As I said, I was 12 years old, and had never heard the songs of Patsy Cline or Jim Reeves.
Not too very long after the second crash, I began to hum a random tune. My mother happened to hear me hum it, and asked me where I had heard it. I explained that I always had this in the back of my head, but that I had no idea just where it came from - of when I had heard it before.
She explained: "That song is called 'The Wreck of the Old 97.' It's a hillbilly song your Dad used to sing to you when you were just little baby!"
Curious, now, I asked my mother about this kind of music, and she sang me a funny song:
"Tell me will ya, Darlin', why you look so bad tonight;
Those bags around your eyeballs which is red in stedder white!"
She sang me some more funny Hillbilly songs by a guy named Little Jimmy Dickens and others. Now there were sad, melancholy songs like: "I Got Tears In My Ears While Lying On My Back in My Bed While I Cry Over You!", "Take an Ol' Cold 'Tater and Wait," Does Your Chewing Gum Lose Its Flavor on the Bedpost Overnight?" and "Detour! There's a Muddy Road Ahead, Detour!"
Now I have to say that I walked away from that musical conversation a bit confused, to say the least. I was not at all convinced that this Country Music thing was for me. Undaunted, I explored further: I took my grandfather's Sony transister radio that I used to use to listen to short-wave broadcasts, and found a local Country Music station.
I listened to the music, DJ'd by a guy named Bill Carroll, for a few minutes, and then I got this brilliant idea to call him up and request a song. Where I got the courage to do that, I'll never know! Of course, I asked him to play "The Wreck of the Old 97."
"I just played it!" he answered incredulously.
My heart sank, because I had just tuned in, and he had already played the one song I wanted to hear. I told him all about the song and how I had hoped to hear it again, after so long. The disappointment must have come through the phone line loud and clear that day. I was just saying goodbye, when he interrupted me and said: "Look, I'll get in trouble if I play the same song in the same hour; but keep listening, and I'll play it for you the next hour. How 'bout that?"
Sure enough he DID! I had a strange feeling come over me as I heard that old melody drift over the airwaves. I found out then that, whatever this music was, it was a part of me somehow - and always has been.
From then on, I was hooked! I asked my mother to buy a phonograph, and that day I bought my very first records, 45 rpm's. Shortly afterwards, I bought a bluegrass banjo album, and added several more 45's to my little collection. One of the songs I bought was one by Jim Reeves.
I bought yet another banjo record, and enjoyed listening to the bluegrass music as I ate Cheerios in the morning before going to school. I even brought Roger Miller's "Chug-a-Lug" to a school party! Everything went well until the record began to play. Everybody immediately stopped dancing and talking - began to fuss and complain, and demanded that the offending vinyl be taken off immediately!
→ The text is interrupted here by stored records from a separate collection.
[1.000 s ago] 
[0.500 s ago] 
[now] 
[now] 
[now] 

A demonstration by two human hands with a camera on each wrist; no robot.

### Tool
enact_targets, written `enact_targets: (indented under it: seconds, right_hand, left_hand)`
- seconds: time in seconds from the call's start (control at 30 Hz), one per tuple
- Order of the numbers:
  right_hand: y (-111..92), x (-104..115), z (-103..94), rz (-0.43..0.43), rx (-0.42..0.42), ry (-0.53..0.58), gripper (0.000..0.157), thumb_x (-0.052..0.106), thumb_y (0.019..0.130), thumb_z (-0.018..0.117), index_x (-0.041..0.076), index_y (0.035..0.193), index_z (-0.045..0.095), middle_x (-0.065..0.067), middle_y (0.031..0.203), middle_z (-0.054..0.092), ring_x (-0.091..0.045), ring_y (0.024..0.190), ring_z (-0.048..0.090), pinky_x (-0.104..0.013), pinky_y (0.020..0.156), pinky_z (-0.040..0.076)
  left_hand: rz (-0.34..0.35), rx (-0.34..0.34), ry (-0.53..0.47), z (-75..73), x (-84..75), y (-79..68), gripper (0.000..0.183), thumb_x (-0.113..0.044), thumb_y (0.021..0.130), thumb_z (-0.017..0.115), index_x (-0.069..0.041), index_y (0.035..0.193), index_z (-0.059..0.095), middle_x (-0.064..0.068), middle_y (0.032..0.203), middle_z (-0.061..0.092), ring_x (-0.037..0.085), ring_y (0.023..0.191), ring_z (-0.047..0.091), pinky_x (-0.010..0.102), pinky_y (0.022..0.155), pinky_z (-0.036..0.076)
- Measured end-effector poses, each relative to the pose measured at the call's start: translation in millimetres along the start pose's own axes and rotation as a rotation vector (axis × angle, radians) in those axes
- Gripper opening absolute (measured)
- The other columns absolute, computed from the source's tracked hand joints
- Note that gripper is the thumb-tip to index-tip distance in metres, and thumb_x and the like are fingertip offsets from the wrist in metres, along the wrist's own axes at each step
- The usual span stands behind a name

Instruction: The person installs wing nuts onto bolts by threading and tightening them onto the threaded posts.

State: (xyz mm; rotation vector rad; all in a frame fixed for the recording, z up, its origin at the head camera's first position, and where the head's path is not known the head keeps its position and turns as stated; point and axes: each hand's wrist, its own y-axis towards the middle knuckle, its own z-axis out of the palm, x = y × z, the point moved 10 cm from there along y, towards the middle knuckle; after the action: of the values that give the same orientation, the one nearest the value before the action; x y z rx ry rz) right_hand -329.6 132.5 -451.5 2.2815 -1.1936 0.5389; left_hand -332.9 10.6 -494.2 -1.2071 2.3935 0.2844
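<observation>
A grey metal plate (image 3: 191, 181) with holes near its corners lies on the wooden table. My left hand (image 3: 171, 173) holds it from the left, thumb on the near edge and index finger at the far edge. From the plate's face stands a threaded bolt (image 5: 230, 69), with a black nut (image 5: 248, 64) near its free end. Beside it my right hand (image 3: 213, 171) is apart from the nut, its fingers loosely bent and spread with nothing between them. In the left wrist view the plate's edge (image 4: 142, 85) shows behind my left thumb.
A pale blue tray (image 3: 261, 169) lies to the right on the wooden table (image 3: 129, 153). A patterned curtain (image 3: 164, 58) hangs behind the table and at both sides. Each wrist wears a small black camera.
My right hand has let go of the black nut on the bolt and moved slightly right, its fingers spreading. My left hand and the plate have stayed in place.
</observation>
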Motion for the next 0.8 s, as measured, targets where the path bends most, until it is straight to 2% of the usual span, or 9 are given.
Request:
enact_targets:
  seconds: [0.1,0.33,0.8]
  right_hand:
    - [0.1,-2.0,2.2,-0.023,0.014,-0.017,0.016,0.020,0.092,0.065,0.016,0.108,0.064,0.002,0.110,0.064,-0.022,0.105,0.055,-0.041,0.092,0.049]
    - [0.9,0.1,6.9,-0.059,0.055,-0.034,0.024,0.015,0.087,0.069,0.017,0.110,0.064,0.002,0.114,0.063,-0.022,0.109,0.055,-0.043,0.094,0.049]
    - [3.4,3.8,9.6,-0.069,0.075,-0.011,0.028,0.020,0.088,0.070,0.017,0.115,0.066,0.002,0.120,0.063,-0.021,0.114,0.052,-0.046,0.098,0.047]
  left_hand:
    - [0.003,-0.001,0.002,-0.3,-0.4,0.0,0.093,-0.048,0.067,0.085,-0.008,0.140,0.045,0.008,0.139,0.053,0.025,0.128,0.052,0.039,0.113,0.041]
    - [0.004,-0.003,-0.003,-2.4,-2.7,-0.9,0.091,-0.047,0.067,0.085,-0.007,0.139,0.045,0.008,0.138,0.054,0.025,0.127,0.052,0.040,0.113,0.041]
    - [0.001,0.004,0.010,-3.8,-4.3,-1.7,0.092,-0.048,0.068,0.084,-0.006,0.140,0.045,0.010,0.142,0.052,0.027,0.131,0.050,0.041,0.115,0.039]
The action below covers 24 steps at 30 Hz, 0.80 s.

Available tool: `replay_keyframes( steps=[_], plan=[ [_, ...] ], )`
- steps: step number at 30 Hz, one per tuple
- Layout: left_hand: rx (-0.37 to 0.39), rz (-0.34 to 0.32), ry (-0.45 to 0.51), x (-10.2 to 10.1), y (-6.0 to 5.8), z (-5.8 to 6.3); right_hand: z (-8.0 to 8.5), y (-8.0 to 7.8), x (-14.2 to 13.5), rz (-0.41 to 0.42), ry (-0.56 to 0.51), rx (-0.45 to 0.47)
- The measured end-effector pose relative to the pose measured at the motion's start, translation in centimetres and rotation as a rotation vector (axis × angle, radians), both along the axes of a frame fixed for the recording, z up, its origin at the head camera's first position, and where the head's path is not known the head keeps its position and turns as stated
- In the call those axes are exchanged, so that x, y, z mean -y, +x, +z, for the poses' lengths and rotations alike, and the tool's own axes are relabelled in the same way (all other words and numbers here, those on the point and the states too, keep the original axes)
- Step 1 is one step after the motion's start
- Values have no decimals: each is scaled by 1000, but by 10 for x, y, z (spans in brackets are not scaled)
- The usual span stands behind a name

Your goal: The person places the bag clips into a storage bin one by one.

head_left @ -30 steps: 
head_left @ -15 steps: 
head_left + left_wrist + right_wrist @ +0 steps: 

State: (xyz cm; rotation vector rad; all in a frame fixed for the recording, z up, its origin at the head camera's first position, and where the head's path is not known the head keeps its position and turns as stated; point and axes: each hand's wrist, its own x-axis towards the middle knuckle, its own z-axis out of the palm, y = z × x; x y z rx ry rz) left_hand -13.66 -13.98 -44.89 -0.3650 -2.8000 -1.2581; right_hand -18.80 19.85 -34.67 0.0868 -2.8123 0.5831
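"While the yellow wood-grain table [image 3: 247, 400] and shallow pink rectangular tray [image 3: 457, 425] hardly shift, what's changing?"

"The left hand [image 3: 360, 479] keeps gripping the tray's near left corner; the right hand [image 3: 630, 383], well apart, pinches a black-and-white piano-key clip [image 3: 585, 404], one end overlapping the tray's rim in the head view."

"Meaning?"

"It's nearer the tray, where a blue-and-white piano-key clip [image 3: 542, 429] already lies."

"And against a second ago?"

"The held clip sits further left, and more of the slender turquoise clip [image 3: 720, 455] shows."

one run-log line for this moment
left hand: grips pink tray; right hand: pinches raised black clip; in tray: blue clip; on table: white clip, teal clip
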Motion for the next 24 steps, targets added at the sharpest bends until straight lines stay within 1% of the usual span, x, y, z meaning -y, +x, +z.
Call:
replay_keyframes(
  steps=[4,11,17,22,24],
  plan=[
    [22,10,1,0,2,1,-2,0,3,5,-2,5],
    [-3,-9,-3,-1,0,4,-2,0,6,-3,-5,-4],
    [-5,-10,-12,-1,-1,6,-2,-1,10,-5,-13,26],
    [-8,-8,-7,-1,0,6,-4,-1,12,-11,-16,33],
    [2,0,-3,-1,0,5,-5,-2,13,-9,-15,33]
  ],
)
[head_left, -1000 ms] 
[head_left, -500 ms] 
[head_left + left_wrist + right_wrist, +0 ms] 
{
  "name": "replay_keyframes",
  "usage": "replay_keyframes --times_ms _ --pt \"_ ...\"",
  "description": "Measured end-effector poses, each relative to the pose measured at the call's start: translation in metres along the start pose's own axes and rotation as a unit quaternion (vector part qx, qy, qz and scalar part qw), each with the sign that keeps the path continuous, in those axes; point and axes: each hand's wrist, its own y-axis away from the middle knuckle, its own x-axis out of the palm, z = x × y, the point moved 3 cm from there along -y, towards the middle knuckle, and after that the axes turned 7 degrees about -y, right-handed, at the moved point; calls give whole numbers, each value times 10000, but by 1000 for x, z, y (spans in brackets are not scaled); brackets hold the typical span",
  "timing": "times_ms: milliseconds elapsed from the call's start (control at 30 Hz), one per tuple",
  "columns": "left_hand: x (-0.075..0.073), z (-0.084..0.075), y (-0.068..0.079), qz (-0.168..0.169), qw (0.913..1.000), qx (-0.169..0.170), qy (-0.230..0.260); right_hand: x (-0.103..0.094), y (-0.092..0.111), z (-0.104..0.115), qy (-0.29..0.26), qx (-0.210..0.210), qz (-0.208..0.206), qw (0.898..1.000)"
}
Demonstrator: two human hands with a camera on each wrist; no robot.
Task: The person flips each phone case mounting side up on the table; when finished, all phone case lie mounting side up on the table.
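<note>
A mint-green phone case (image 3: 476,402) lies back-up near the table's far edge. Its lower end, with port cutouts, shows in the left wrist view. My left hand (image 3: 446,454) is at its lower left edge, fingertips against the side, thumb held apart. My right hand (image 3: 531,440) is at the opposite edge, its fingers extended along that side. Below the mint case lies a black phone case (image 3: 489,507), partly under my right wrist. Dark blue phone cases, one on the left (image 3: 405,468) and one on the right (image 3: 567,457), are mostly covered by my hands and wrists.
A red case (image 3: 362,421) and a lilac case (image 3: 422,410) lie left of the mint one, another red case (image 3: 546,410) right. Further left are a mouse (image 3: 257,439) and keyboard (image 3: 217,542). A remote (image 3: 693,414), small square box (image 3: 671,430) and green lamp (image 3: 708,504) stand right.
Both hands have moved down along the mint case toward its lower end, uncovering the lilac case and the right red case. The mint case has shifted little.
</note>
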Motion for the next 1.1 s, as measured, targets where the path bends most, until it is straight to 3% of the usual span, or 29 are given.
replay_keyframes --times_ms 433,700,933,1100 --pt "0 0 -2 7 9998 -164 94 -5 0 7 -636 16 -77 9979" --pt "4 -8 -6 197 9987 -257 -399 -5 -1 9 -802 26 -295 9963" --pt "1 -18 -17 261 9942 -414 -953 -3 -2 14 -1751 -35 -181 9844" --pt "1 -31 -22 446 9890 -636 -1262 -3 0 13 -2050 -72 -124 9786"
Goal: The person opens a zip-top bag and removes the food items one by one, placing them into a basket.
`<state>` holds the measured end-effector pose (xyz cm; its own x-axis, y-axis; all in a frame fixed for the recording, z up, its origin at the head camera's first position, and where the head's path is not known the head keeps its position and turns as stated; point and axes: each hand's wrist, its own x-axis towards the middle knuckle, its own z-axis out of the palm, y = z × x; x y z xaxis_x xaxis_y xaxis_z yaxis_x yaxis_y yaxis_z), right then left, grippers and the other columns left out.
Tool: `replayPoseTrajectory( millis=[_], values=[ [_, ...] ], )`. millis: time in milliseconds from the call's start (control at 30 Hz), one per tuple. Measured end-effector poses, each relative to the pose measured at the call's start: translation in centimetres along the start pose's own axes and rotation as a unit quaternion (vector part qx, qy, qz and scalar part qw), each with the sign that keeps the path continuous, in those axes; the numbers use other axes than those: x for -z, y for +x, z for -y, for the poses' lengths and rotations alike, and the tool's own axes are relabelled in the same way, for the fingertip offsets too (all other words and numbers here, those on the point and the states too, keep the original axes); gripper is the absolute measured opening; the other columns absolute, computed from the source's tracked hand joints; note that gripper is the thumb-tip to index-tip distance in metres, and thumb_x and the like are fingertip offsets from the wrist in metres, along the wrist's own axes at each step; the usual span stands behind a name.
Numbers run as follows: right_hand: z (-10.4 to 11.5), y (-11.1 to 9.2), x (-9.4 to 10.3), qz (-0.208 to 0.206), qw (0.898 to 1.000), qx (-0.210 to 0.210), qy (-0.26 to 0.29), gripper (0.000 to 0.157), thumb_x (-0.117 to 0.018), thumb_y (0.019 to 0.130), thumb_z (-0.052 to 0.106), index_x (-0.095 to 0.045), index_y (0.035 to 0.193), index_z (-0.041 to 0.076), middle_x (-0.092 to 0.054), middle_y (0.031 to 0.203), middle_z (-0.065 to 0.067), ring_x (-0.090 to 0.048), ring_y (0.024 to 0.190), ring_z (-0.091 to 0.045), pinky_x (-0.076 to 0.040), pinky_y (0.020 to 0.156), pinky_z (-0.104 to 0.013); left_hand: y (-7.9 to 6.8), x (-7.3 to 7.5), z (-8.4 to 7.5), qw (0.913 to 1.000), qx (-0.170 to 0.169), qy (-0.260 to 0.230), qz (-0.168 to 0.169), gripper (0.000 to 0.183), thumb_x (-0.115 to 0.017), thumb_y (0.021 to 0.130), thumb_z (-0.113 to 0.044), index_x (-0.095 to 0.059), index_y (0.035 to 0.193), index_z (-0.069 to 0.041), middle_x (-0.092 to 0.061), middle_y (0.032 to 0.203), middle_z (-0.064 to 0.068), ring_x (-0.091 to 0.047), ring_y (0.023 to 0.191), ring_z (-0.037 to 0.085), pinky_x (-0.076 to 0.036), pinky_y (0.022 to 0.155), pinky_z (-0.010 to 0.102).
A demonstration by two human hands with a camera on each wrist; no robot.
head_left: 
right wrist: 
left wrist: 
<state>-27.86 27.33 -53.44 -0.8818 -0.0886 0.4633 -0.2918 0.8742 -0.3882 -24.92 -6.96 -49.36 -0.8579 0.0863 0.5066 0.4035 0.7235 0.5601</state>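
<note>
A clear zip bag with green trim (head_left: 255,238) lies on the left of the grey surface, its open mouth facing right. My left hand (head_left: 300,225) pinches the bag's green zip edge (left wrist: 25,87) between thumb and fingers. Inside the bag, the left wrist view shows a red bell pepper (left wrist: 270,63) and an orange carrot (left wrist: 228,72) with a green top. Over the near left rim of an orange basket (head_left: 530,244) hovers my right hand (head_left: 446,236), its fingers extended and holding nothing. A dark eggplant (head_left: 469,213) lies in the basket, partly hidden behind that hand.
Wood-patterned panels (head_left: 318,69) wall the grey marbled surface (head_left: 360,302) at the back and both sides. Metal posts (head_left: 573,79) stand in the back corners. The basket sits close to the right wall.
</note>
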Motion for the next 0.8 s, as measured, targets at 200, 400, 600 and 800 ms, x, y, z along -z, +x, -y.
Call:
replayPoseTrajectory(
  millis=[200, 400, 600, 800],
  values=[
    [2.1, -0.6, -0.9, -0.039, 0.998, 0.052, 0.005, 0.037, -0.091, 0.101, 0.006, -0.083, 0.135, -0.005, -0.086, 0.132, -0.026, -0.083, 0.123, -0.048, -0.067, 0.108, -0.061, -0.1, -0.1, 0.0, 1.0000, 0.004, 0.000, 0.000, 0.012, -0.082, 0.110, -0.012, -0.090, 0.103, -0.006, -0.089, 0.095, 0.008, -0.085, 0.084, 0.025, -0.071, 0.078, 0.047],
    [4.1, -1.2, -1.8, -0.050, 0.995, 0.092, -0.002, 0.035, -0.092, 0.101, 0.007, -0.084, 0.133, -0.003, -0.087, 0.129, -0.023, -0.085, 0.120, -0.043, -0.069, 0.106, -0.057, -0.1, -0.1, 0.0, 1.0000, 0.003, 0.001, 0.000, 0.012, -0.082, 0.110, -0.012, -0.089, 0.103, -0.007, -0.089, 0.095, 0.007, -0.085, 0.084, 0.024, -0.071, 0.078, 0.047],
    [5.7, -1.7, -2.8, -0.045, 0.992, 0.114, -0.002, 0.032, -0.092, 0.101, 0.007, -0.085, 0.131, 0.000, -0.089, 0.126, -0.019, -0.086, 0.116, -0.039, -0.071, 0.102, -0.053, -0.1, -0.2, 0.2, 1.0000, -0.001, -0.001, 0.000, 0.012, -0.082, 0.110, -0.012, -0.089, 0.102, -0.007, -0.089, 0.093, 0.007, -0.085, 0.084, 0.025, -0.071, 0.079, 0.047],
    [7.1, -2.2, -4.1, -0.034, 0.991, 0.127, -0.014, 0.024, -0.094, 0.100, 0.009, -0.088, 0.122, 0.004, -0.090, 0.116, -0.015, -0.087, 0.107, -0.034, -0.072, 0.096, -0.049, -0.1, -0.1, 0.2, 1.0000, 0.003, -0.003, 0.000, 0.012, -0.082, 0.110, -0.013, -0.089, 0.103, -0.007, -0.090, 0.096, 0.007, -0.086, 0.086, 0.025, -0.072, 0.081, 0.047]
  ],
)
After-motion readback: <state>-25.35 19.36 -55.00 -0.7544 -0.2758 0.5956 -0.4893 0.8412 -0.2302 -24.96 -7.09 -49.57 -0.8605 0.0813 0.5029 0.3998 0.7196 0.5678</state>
"Who was the IDIOT that put that record into the stack?" was the question that I heard someone ask. I never did admit to doing the foul deed, and quietly slipped the offensive disc back into my schoolbag, keeping a very low profile for the rest of the party.
I learned that Country Music wasn't cool. I didn't care!
Later I began to increase my collection, but, understandably, kept this interest to myself. In fact, the very few times my musical tastes were discovered by any of my contemporaries, I was immediately ridiculed.
My grandfather did not laugh me, even though he did not LOVE the music. He even took me to a Country Music Spectacular concert in New Orleans in March, 1965. At least my family didn't make fun.
The years passed, and my audio collection grew. Eventually, a strange thing happened: in the 1980's, after a series of blockbuster movies and "crossover" hits put Country Music on center-stage, Country Music came of age. It was COOL!! That meant nothing to me, except that I could hear it in public without having to wear earphones.
It was, though, poetic justice, because there was a song: "I Was Country, When Country Wasn't Cool." THAT DEFINITELY was a song for me!
And, oh, yes - there was even more "poetic justice" for me, as well, for, among my all-time favorite singers are the late, great Patsy Cline, and Gentleman Jim Reeves, the two singers whose deaths I mentioned before. It is fitting that I should be a fan of those two artists who were taken so soon from us.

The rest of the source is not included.